Henry Webster, a 17-year-old school pupil, is so concerned that he spoke out yesterday for the first time since being attacked two years ago by a gang of seven youths, who struck him repeatedly with a claw hammer. Henry was left with brain damage.
Driven by fear or bravado, thousands of children are arming themselves, and hundreds are being expelled for bringing weapons including machetes into class.
This weekend, a primary school child was excluded after the knife he was carrying triggered a metal detector during a scan for weapons at his school in Brent, north London. It is one of more than 300 cases where pupils as young as six have been thrown out of school for carrying or using knives or other bladed weapons over the past five years, according to new figures obtained from 16 education departments across England under the Freedom of Information Act.
The true extent of the problem is likely to involve thousands of children, with 134 departments unwilling or unable to provide statistics on knife-related expulsions. The National Union of Teachers has warned that knives in the classroom are a growing problem.
Sir Alan Steer, the Government's behaviour tsar, called for social workers to be brought into schools to help deal with out-of-control pupils.
Chris Keates, the general secretary of the NASUWT union, said: "There should be a national register of assaults, incidents and exclusions wherever knives are involved, because only then will we know where and how much we need to act to protect pupils and staff. I worry that, by failing to record and monitor incidents serious enough to warrant an exclusion, the authorities are somehow implying that this is not really a big issue. If they want to pretend a school does not have a problem, they are putting everyone who works or learns there at risk."

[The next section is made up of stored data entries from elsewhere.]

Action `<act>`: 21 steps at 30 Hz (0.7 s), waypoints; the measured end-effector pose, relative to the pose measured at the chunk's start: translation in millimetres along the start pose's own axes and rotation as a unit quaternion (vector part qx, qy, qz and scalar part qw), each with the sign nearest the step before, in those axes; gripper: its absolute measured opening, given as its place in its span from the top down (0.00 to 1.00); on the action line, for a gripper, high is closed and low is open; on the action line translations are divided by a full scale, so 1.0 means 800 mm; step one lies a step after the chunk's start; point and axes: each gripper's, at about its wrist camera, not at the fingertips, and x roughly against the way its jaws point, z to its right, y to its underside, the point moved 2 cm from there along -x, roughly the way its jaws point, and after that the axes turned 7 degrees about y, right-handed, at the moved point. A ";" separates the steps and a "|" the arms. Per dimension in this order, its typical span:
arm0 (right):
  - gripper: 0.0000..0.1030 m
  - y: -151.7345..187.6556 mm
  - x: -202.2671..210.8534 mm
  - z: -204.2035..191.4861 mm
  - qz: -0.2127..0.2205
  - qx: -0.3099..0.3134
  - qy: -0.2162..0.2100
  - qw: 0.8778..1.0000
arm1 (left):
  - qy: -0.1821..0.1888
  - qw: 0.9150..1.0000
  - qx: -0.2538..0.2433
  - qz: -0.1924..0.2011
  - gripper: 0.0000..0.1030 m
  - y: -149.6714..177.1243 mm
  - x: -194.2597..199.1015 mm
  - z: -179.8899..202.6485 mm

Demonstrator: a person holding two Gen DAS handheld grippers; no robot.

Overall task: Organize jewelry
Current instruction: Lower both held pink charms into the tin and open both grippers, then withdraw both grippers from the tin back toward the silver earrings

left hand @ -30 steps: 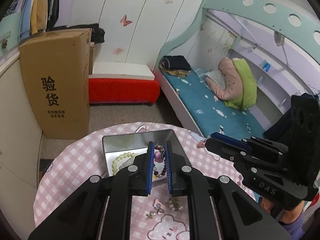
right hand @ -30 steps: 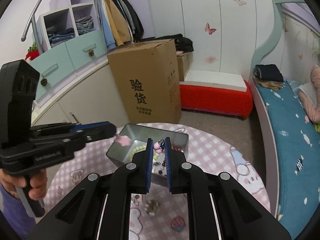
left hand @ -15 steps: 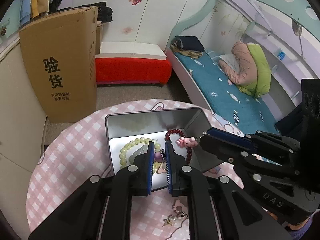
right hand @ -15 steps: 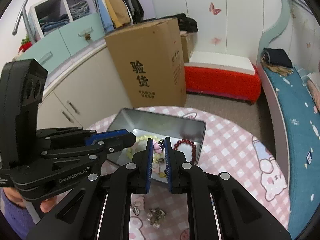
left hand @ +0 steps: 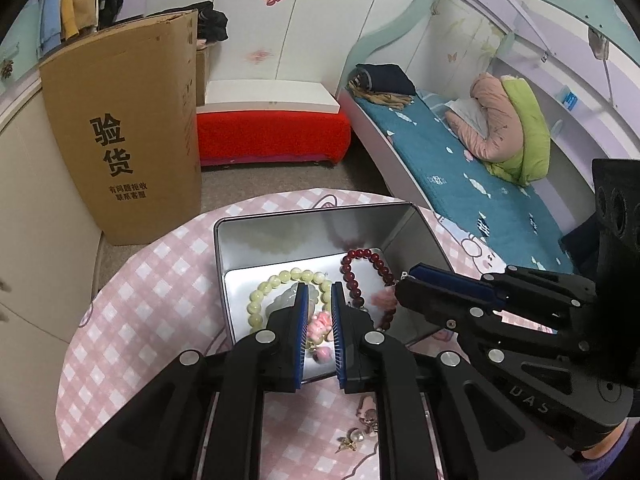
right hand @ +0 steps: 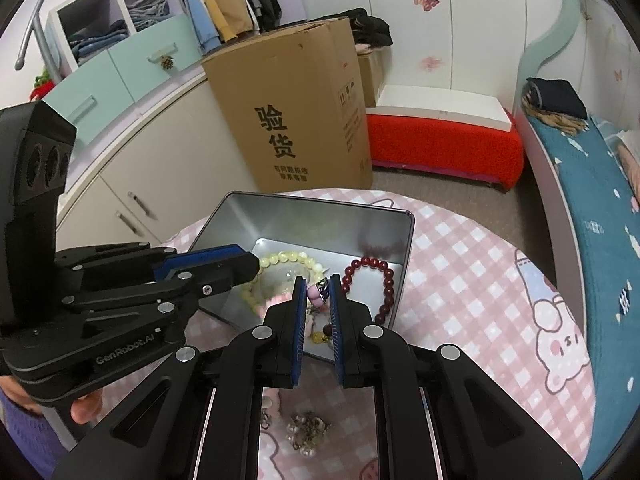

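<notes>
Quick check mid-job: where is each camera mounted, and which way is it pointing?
Left wrist: on the left gripper, looking down over the tin toward the bed; the right gripper shows.
Right wrist: on the right gripper, facing the cardboard box; the left gripper shows.
Shared: tin, red bracelet.

The tin [left hand: 320,236] is showing smooth, mirror-bright metal. Glossy beads are shining on the bracelets [left hand: 362,276]. Checked cloth is covering the worktop [left hand: 152,292]. The claws [left hand: 318,312] are looking like matt black plastic.
</notes>
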 end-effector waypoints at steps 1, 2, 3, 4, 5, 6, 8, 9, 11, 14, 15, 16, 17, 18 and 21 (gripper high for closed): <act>0.88 0.001 0.000 0.000 -0.001 0.000 0.000 1.000 | 0.000 1.000 0.002 0.001 0.88 -0.001 0.001 -0.001; 0.88 0.001 -0.001 -0.001 -0.001 -0.001 -0.001 1.000 | 0.000 1.000 0.003 0.002 0.84 0.000 0.002 -0.002; 0.88 0.001 -0.001 0.000 -0.001 -0.001 0.000 1.000 | -0.002 1.000 0.006 0.004 0.74 0.000 0.003 -0.002; 0.88 0.001 0.000 -0.001 -0.001 -0.002 0.000 1.000 | -0.005 1.000 0.006 0.007 0.68 0.000 0.005 -0.002; 0.88 0.001 0.000 0.000 -0.001 -0.003 -0.001 1.000 | -0.006 1.000 0.005 0.009 0.68 0.001 0.007 -0.002; 0.88 0.001 0.001 0.000 0.000 -0.005 -0.001 1.000 | -0.005 1.000 0.005 0.009 0.68 0.001 0.008 -0.001; 0.88 0.001 0.001 0.001 0.000 -0.007 -0.002 1.000 | -0.004 1.000 0.006 0.011 0.68 0.002 0.012 0.000; 0.88 0.002 0.003 0.003 0.001 -0.008 -0.002 1.000 | -0.003 1.000 0.005 0.012 0.68 0.002 0.014 0.000; 0.86 0.002 0.007 0.002 0.005 -0.010 -0.003 1.000 | -0.003 1.000 0.005 0.014 0.68 0.002 0.016 0.002; 0.86 0.003 0.015 0.002 0.012 -0.010 0.001 1.000 | 0.000 1.000 0.004 0.019 0.66 0.003 0.023 0.005; 0.86 0.003 0.019 0.002 0.014 -0.012 0.001 1.000 | 0.000 1.000 0.005 0.024 0.58 0.004 0.028 0.006; 0.86 0.004 0.022 0.002 0.016 -0.013 0.001 1.000 | 0.000 1.000 0.005 0.029 0.52 0.003 0.032 0.007; 0.86 0.004 0.026 0.002 0.020 -0.014 0.004 1.000 | 0.000 0.999 0.005 0.034 0.51 0.004 0.035 0.008; 0.86 0.005 0.031 0.003 0.023 -0.015 0.005 1.000 | 0.001 0.999 0.005 0.038 0.51 0.004 0.040 0.010; 0.82 0.010 0.045 0.003 0.031 -0.015 0.007 0.999 | 0.001 0.999 0.003 0.050 0.43 0.007 0.054 0.014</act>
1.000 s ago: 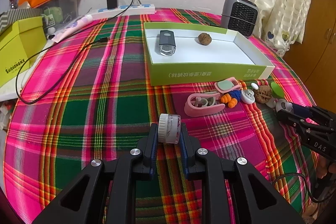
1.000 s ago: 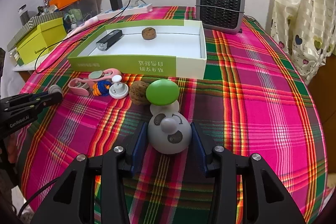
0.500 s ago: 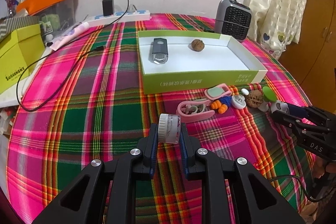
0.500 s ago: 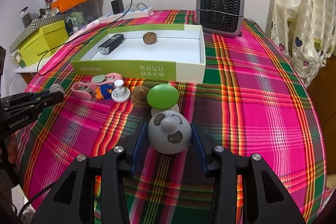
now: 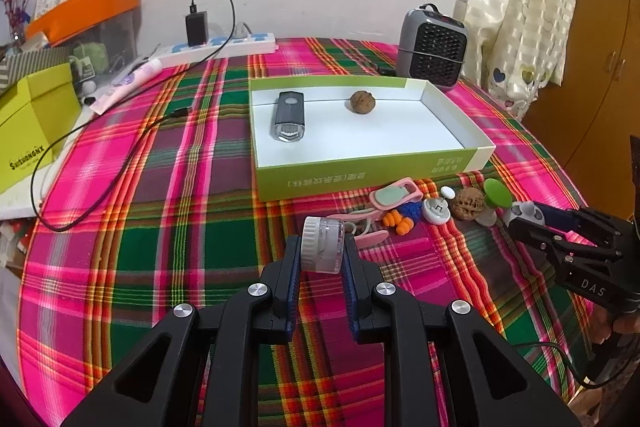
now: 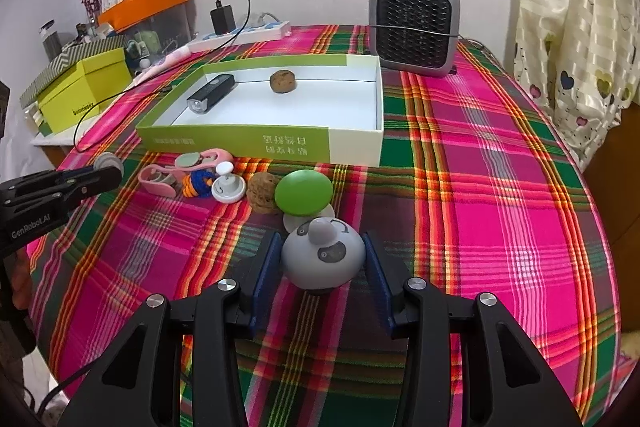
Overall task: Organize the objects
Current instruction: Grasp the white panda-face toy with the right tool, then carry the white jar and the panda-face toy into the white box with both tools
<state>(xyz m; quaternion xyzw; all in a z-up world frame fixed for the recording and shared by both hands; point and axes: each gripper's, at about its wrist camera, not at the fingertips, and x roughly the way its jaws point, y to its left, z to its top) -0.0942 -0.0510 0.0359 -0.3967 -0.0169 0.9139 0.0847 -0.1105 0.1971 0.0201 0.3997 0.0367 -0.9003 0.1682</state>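
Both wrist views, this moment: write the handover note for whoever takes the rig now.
Left gripper: shut on a small clear jar with a white lid, held above the cloth.
Right gripper: shut on a grey panda-faced knob toy.
Done: a black flashlight and a walnut lie in the green-sided box.
Left: both held items, then the pink clip, orange-blue toy, white knob, second walnut and green mushroom toy in front of the box.

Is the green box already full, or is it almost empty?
Almost empty. The box holds only a flashlight and a walnut; most of its white floor is bare.
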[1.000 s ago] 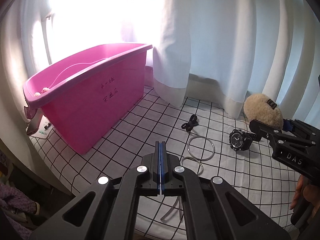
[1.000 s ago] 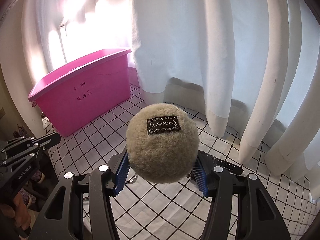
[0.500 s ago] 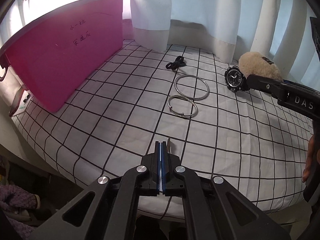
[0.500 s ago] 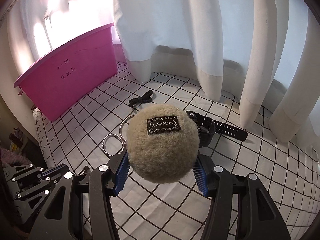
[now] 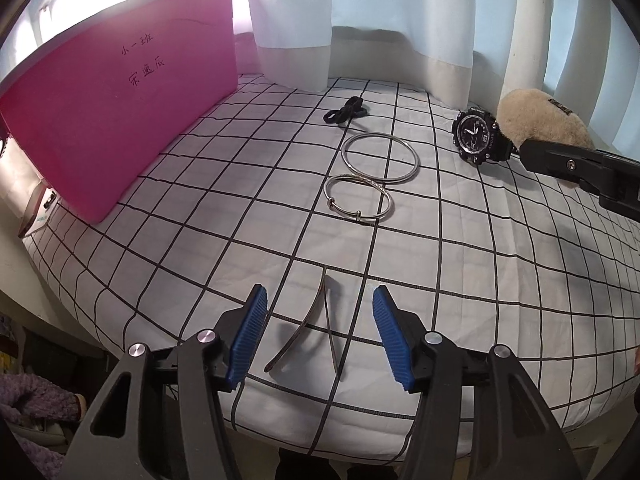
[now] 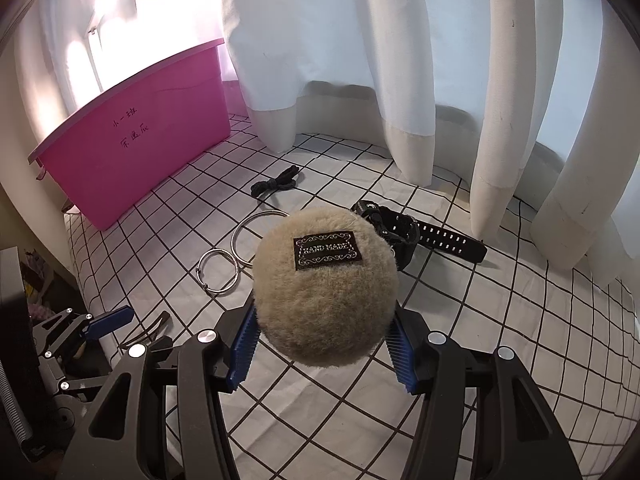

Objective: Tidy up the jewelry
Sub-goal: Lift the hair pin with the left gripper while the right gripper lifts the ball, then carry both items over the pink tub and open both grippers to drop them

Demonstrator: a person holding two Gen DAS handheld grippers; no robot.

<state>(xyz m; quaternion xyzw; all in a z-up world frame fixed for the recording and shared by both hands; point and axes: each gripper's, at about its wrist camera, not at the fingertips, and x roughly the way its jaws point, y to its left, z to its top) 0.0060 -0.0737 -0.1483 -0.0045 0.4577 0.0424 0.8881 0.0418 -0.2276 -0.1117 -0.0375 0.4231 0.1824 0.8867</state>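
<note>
My left gripper (image 5: 318,330) is open, its blue pads on either side of a thin metal hair clip (image 5: 316,334) lying on the checked cloth near the front edge. My right gripper (image 6: 320,344) is shut on a beige fluffy pouch (image 6: 326,292) with a black "HAND MADE" label, held above the cloth; the pouch also shows in the left wrist view (image 5: 540,122). On the cloth lie a large silver ring (image 5: 382,156), a smaller silver bangle (image 5: 358,199), a black watch (image 5: 478,136) and a black hair tie (image 5: 346,111).
A pink plastic bin (image 5: 116,116) with handwriting stands at the left on the checked cloth (image 5: 200,216). White curtains (image 6: 400,60) hang along the back. The cloth's front edge drops off just below my left gripper.
My left gripper has opened and let go of the hair clip, which now lies on the cloth between its pads. My right gripper has come lower and nearer with the pouch.
</note>
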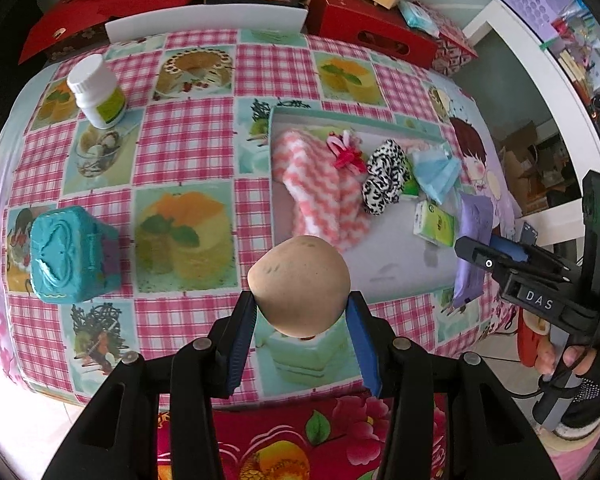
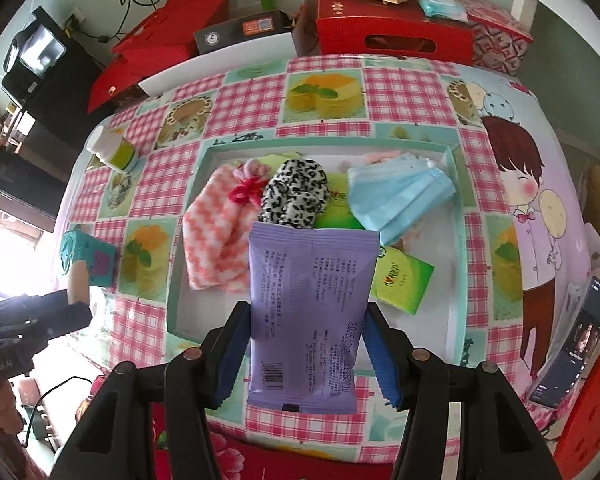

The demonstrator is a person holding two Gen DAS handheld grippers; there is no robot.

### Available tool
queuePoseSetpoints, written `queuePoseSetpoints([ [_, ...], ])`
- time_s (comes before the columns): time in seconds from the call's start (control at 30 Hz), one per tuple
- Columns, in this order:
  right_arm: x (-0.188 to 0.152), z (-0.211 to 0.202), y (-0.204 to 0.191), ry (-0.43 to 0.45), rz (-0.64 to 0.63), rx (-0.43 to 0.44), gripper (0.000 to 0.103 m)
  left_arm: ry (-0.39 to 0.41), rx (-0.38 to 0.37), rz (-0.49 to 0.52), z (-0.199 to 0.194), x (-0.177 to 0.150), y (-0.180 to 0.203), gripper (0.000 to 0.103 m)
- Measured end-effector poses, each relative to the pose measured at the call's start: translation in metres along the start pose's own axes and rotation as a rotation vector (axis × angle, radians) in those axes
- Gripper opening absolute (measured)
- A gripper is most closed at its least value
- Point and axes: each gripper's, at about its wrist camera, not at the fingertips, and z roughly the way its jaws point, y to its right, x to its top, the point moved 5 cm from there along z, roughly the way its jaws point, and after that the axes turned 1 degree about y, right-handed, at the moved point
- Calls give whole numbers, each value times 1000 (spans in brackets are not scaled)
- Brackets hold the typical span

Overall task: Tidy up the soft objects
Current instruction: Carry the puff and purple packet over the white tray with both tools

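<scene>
My left gripper point(image 1: 302, 300) is shut on a tan bun-shaped soft toy point(image 1: 298, 284), held above the near rim of the shallow teal tray point(image 1: 275, 114). My right gripper point(image 2: 306, 320) is shut on a purple soft packet point(image 2: 310, 304), held over the tray's near edge point(image 2: 173, 280); it also shows in the left wrist view point(image 1: 474, 236). In the tray lie a pink zigzag cloth point(image 2: 215, 236), a black-and-white scrunchie point(image 2: 295, 192), a blue face mask point(image 2: 396, 200), a green tissue pack point(image 2: 402, 280) and a red-pink bow point(image 2: 247, 188).
A white pill bottle point(image 1: 97, 90) and a teal box point(image 1: 71, 254) stand on the checked tablecloth left of the tray. Red boxes point(image 1: 368, 24) line the table's far edge. A phone point(image 2: 576, 340) lies at the right.
</scene>
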Motion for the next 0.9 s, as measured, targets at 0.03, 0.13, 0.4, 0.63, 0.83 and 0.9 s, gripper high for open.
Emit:
queuePoseSetpoints([
  [0.03, 0, 0, 2, 1, 3, 3, 59, -4, 4, 3, 2, 0, 3, 48],
  [0.13, -1, 3, 9, 2, 12, 13, 60, -15, 11, 12, 8, 1, 11, 48],
  [0.4, -1, 11, 23, -7, 26, 27, 60, -42, 31, 16, 25, 5, 23, 48],
  [0.63, 2, 23, 32, -22, 36, 33, 60, -69, 40, 17, 42, 9, 27, 48],
  [0.83, 3, 40, 35, -50, 38, 28, 60, -99, 40, 17, 63, 14, 31, 48],
  [0.9, 3, 47, 34, -61, 38, 25, 60, -110, 39, 15, 71, 15, 32, 48],
])
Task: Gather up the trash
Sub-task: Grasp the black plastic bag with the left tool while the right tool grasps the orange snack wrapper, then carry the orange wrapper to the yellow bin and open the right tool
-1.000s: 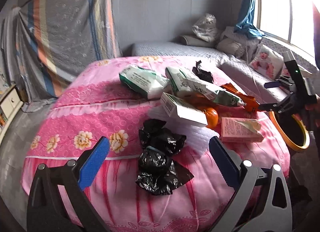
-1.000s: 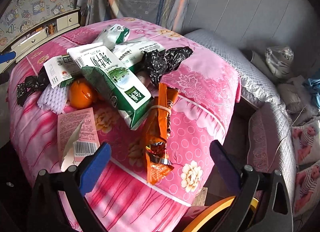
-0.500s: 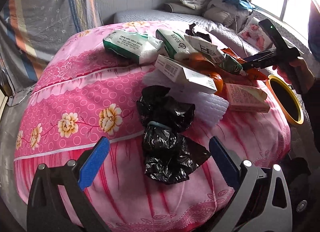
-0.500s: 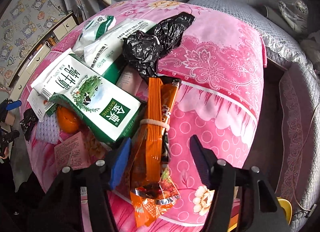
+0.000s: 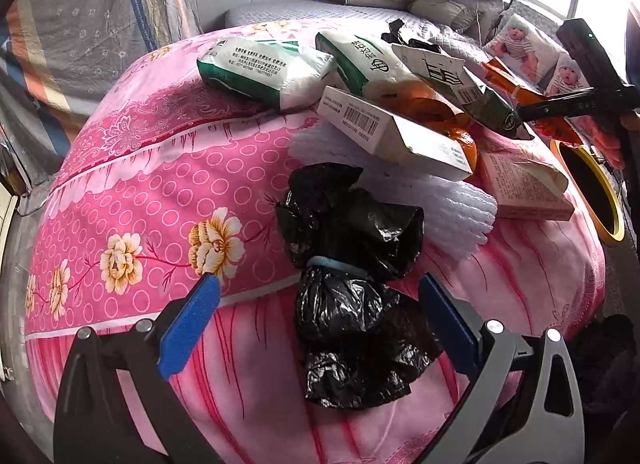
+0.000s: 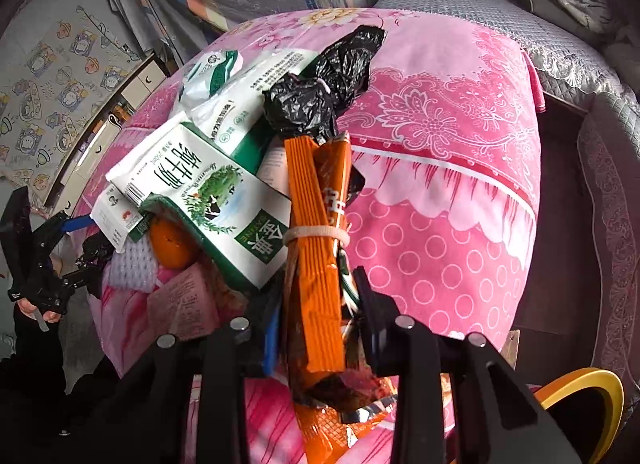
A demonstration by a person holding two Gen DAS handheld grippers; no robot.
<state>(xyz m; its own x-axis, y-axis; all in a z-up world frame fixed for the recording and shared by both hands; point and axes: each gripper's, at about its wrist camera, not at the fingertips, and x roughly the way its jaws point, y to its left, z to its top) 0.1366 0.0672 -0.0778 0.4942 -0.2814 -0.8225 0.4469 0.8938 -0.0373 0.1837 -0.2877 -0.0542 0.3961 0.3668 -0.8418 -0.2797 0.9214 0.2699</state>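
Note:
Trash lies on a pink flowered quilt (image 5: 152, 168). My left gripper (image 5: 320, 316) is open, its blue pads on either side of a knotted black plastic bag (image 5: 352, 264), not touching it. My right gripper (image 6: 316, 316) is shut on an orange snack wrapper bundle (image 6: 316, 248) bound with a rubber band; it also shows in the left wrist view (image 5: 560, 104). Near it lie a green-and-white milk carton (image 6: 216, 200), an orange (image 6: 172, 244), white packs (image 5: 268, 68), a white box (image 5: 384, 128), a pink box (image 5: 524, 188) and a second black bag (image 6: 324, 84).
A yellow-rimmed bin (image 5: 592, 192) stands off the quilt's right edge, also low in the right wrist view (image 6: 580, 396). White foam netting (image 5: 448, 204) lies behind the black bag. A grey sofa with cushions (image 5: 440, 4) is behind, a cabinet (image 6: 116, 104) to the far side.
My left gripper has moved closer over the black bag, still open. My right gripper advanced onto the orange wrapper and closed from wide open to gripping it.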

A spokeswoman for the Department for Children, Schools and Families said incidents with knives in schools were "incredibly rare". She added: "We have given heads tough new powers to conduct hands-on searches for weapons to ensure schools are knife-free zones.
"Schools are also able to screen pupils for weapons using 'arch' and 'wand' metal detectors to protect pupils and staff. We are looking to extend this to drugs, alcohol and other contraband at the earliest opportunity. We are sending out a clear message that bringing a knife into school is a criminal offence and will not be tolerated."
Hammer attack: Henry at 15 was left with brain damage
Henry Webster, now 17, needed emergency brain surgery after his skull was fractured in three places, and has been left with physical and psychological scars. He was attacked on the tennis court at Ridgeway School, Swindon, by a group of seven Asian youths in January 2007, and left with permanent brain damage; 13 young men were convicted over the assault.
"The clearest memory I have was when I was first hit in the back of the head," he said. "It was like my vision shattered, then I remember lots of blood. At one point I was wondering if I was going to survive it... I was just in the wrong place at the wrong time.
"I know that I'm not going to be the same as I was before... but I just try to feel as normal as possible.
"People are sending their kids to school – somewhere that should be almost as safe as your home," he warned. "But everyone needs to realise that it's not as safe as they think it is."